Green Energy: Ukraine to Launch Its First Solar Power Plant at Chernobyl

Green Energy: Ukraine to Launch Its First Solar Power Plant at Chernobyl

According to the company, the solar installation is to go on stream within weeks.

first-solar-power-plant

Credit: AFP

Ukraine’s Chernobyl is all set to launch its first solar plant to revive the abandoned territory.

The new one-megawatt power plant is located just a hundred metres from the new “sarcophagus”, a giant metal dome sealing the remains of the 1986 Chernobyl accident, the worst nuclear disaster in the world.

Yevgen Varyagin, the head of the Ukrainian-German company Solar Chernobyl which carried out the project, said, “this solar power plant can cover the needs of a medium-sized village”, or about 2,000 flats.”

According to the company, the solar installation is to go on stream within weeks.

The group has spent one million euros on the structure which has about 3,800 photovoltaic panels installed across an area of 1.6 hectares, about the size of two football fields, and hopes the investment will pay for itself off within seven years.

Eventually, the region is to produce 100 times the initial solar power, the company says.

The amount of sunshine “here is the same as in the south of Germany,” says Varyagin.

Ukraine, which has stopped buying natural gas from Russia in the last two years, is seeking to exploit the potential of the Chernobyl uninhabited exclusion zone that surrounds the damaged nuclear power plant and cannot be farmed.

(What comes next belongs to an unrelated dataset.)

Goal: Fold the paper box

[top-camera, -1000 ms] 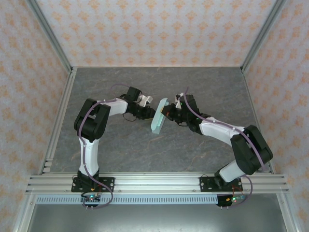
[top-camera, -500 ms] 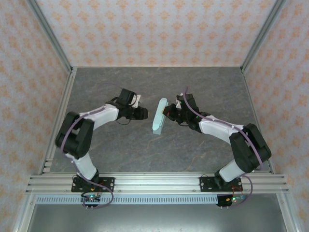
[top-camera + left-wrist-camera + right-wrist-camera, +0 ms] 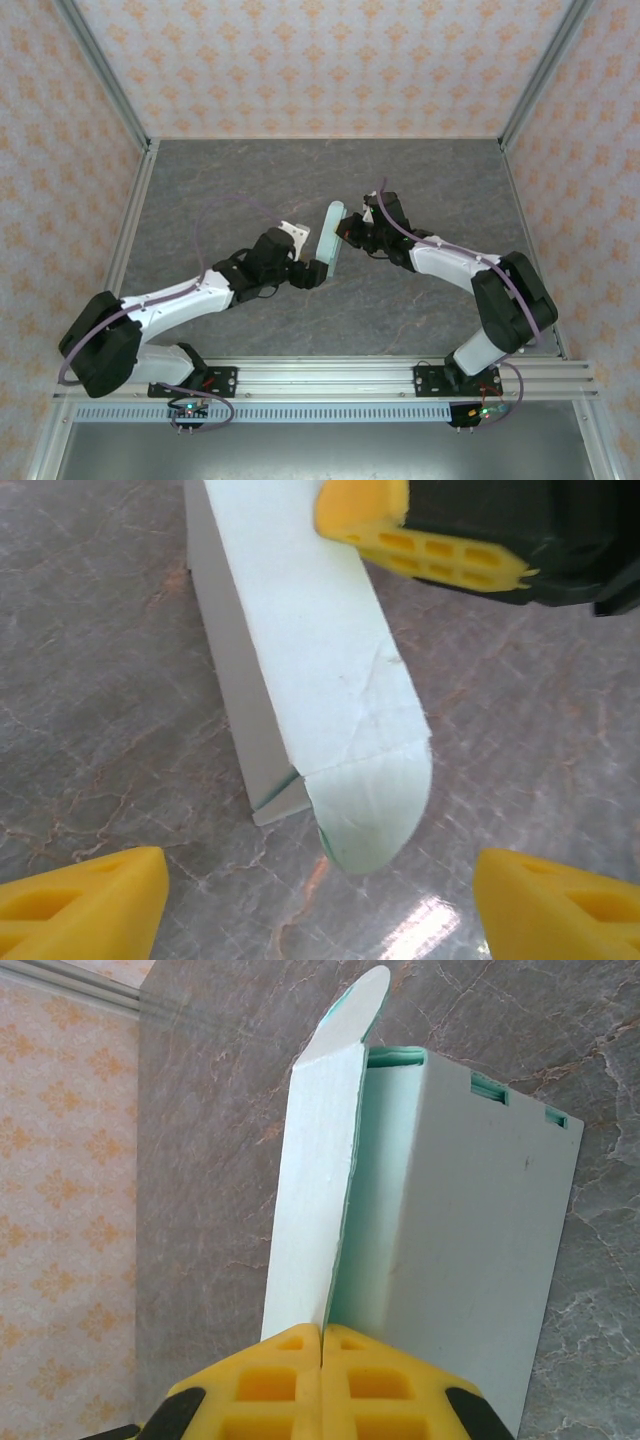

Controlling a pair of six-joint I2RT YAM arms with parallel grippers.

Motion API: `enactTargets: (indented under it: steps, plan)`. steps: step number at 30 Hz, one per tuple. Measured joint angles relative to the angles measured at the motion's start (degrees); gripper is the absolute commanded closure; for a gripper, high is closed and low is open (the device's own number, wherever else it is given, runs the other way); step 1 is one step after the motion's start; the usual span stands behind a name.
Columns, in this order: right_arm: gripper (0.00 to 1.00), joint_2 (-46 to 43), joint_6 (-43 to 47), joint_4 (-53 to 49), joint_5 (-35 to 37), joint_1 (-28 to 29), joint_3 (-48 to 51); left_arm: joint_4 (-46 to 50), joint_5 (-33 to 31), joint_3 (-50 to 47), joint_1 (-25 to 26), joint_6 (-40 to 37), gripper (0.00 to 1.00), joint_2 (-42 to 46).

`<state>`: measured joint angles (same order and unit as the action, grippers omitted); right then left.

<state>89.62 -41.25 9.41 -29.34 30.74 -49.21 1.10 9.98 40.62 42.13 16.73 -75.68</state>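
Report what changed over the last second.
The left gripper drew back from the paper box and opened wide. Its arm then dropped low and swung toward the table's near edge. The gripper now faces the box's rounded end flap without touching it. The right gripper stayed shut on a box panel, and the box kept its place and pose.

**No legible text in any view**

Nothing readable is showing. The paper box [image 3: 320, 650] is presenting plain mint card with creases and one tiny dark speck, no print. The wall covering [image 3: 320, 60] is carrying a repeating orange ornament, not lettering. The small boards [image 3: 190, 408] under the arm bases are coming through too small to read.
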Motion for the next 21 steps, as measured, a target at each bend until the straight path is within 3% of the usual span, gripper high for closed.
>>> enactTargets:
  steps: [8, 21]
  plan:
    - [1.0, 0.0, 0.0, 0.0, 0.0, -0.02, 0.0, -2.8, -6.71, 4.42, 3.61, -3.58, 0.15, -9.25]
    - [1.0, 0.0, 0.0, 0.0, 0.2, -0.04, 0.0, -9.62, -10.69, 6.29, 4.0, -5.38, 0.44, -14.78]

Ostap Semerak, Ukrainian Minister of the Environment and one of the promoters of placing solar projects in Chernobyl, said, “This territory obviously cannot be used for agriculture, but it is quite suitable for innovative and scientific projects.”

Ukrainian authorities offered investors nearly 2,500 hectares (25 square kilometres) for potential construction of solar power plants in Chernobyl.

Kiev has received about 60 proposals from foreign companies – including American, Chinese, Danish and French – who are considering participating in future solar developments in the area, according to Olena Kovalchuk, spokeswoman of the State Administration for the zone of Chernobyl.

Investors are attracted by the price that Ukraine has set for solar electricity, which “exceeds on average by 50 percent of that in Europe”, Oleksandr Kharchenko, executive director of the Energy Industry Research Center, said.

He adds that cheap land and the proximity of the power grids makes Chernobyl particularly attractive, though there is still no rush of western investors to the region.